◆ WHAT IS NEEDED:
Filter the listing below, copying every line in which the word "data" appears.
*-*-*
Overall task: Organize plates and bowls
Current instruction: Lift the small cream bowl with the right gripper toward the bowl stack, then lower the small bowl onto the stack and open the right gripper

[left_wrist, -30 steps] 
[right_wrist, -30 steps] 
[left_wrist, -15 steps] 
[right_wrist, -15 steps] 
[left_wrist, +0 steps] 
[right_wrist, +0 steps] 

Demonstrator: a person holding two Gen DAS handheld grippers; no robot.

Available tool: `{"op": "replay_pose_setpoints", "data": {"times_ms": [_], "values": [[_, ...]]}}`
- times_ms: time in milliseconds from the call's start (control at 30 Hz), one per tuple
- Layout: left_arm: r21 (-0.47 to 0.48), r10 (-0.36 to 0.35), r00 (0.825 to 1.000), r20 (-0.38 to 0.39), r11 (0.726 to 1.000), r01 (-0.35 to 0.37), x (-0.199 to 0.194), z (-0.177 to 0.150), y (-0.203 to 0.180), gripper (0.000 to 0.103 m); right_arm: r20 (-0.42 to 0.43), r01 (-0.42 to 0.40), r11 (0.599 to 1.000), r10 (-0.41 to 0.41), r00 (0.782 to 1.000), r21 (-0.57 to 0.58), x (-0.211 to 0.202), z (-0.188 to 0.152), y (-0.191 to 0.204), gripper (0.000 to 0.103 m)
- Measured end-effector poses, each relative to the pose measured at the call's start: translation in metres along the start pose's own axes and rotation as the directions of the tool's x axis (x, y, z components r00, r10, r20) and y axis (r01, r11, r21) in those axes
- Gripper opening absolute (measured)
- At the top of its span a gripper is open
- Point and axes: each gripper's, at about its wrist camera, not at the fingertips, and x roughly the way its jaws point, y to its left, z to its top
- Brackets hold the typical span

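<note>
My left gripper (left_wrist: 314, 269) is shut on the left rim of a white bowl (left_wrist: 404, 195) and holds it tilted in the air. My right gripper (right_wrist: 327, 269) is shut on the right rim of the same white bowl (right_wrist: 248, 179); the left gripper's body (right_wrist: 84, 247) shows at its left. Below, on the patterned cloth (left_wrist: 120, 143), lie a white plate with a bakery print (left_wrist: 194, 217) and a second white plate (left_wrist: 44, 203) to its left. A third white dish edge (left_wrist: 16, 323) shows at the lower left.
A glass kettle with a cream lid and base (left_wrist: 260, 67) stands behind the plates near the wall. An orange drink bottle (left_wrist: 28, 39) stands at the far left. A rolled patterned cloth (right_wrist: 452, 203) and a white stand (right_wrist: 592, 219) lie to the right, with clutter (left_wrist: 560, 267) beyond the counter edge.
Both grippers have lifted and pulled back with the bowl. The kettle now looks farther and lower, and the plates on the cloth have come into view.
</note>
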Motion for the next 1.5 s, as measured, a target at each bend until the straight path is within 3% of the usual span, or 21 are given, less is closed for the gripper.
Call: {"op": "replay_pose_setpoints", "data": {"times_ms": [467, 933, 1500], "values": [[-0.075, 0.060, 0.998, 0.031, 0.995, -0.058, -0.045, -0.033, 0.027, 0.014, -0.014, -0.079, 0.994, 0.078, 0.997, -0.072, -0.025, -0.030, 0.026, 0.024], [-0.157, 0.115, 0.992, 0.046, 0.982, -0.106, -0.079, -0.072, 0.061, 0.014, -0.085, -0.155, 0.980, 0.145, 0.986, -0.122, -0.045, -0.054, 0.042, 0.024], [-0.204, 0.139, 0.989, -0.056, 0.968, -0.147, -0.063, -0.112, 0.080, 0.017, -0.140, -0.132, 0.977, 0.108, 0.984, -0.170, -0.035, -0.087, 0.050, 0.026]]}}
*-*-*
◆ SOLUTION:
Available tool: `{"op": "replay_pose_setpoints", "data": {"times_ms": [_], "values": [[_, ...]]}}`
Call: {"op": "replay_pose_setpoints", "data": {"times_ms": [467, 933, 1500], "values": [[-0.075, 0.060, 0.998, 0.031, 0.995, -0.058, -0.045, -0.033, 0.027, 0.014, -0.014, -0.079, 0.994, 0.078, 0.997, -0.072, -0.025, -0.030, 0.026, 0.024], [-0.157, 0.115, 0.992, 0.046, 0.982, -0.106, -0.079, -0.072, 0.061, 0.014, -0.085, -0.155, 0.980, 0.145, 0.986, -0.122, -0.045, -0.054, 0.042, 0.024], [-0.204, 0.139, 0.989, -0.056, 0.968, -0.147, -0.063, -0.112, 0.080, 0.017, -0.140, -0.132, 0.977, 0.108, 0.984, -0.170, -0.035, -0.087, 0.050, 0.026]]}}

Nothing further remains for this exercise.